Not only is YouTube a redefinition of what television is, it is also a medium that thrives at least as much on small screens and computers as well as traditional home sets. Its an internet site, but now also a regular program source for television viewers. Maybe “television” is the wrong word since much of YouTube’s content originates on demand, and outside of the traditions and usual pathways used in professional entertainment. Anyone can upload a YouTube video or be a mobile user of the medium. The results range from the local elementary school showing part of its holiday pageant, to German public television with a full documentary on the free but nervous Baltic states bordering Russia. There is no shortage of individual content providers. In addition, public broadcasters and some news organizations release scores of fascinating programs that would be at home on Netflix. They represent the very tip of professionally produced content. At the other end of the spectrum, some YouTubers clearly have little talent for explaining or organizing material.
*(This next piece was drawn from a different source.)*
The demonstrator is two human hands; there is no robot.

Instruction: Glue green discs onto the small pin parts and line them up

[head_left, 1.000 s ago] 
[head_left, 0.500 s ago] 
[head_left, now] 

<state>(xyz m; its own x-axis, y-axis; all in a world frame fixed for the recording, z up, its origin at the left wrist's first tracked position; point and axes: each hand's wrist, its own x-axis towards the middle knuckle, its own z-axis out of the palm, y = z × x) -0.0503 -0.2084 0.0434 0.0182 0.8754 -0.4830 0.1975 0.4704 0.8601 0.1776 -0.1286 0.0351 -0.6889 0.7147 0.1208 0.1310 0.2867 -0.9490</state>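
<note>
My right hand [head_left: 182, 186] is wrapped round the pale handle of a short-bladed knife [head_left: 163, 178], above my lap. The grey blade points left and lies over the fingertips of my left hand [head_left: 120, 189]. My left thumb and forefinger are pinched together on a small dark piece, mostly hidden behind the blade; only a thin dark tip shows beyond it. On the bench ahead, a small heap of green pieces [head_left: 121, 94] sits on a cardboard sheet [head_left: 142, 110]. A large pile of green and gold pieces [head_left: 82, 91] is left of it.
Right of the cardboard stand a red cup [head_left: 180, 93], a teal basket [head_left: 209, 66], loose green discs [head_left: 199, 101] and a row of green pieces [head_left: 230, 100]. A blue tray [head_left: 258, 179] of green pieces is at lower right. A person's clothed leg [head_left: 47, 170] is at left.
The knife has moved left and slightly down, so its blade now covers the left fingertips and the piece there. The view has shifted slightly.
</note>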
But more than we might guess, many show evidence of mastering the rudiments of writing, lighting, sound, camera usage and editing. Producing a good video is a humbling experience that takes time and a degree of talent.  We are usually not talking about 4K here. But neither are most YouTube videos going to look like your grandfather’s home movies. For example, Katie Steckly offers a primer for novices who want to start their own series.  At last count she has around 300 subscribers.
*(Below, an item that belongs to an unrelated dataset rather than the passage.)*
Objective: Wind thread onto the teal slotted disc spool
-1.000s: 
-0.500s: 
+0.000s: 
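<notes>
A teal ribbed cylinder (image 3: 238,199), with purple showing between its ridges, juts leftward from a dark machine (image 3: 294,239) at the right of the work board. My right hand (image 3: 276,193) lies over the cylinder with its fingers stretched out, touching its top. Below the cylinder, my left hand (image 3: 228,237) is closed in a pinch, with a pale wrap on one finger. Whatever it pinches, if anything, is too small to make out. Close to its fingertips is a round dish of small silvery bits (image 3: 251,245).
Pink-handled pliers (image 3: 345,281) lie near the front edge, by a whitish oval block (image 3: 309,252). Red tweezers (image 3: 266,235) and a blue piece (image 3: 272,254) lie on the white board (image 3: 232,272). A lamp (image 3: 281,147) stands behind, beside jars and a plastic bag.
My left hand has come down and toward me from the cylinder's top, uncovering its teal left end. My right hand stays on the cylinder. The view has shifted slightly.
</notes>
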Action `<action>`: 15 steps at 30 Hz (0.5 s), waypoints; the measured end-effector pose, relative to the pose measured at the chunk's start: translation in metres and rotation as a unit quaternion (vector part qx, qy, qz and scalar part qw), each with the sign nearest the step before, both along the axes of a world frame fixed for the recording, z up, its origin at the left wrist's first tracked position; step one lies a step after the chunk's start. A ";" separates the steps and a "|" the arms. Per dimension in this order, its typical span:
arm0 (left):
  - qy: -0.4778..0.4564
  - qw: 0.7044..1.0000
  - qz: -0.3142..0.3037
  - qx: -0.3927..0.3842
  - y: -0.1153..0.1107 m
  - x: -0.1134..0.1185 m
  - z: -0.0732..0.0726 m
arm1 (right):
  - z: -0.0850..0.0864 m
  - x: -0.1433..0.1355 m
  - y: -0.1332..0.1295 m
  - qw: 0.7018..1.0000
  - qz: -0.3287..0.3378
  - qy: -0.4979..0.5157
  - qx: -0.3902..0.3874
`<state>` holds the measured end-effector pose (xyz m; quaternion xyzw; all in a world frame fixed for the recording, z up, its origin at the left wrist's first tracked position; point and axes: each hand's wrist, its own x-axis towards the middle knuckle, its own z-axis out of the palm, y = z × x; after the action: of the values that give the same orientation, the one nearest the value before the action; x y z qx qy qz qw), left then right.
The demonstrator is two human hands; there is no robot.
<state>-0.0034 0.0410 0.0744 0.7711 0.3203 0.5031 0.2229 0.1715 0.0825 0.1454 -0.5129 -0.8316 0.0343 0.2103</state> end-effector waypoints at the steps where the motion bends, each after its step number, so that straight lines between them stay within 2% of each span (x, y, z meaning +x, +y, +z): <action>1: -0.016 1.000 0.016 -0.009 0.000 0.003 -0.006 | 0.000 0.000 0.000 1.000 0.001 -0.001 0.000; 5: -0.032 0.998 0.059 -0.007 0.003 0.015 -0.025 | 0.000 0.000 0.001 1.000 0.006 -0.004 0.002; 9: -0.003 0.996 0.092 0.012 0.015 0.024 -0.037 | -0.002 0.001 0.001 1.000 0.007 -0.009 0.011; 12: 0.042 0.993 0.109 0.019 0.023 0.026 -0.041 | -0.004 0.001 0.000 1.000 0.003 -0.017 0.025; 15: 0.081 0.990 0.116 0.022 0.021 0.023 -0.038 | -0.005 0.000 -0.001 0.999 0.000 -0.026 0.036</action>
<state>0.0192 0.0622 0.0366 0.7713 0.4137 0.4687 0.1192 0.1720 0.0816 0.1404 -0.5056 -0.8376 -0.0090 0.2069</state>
Providers of content have good reason to complain if they expect their content will provide a significant revenue stream. Even though there are 100 million paying subscribers, it’s hard to get enough views to make money on YouTube. Even a thousand hits on a person’s YouTube site will only make enough cash to buy lunch. On the other hand, opening up video production to nearly any source has lead to some surprisingly good offerings.

On the downside, a universe of discourse nearly as broad as the population means that a lot of misinformation, anti-social content, and other forms of video mischief are sometimes left on the site.

As boomer undergraduates studying media, we thought of the three primary networks as the largest of the American mass media. Even throw away content got huge audiences. We were pretty sure print would be the pathway used by thinkers and innovators to reach audiences with very specific interests. Now the advent of video has turned that world upside down. The best of independent content providers can almost match the slick offerings of a network. Traditional broadcasting and most on-demand platforms—including Google—exist to make money; but YouTube videos are ubiquitous because content providers usually have a strong appetite for the subject that they want to share.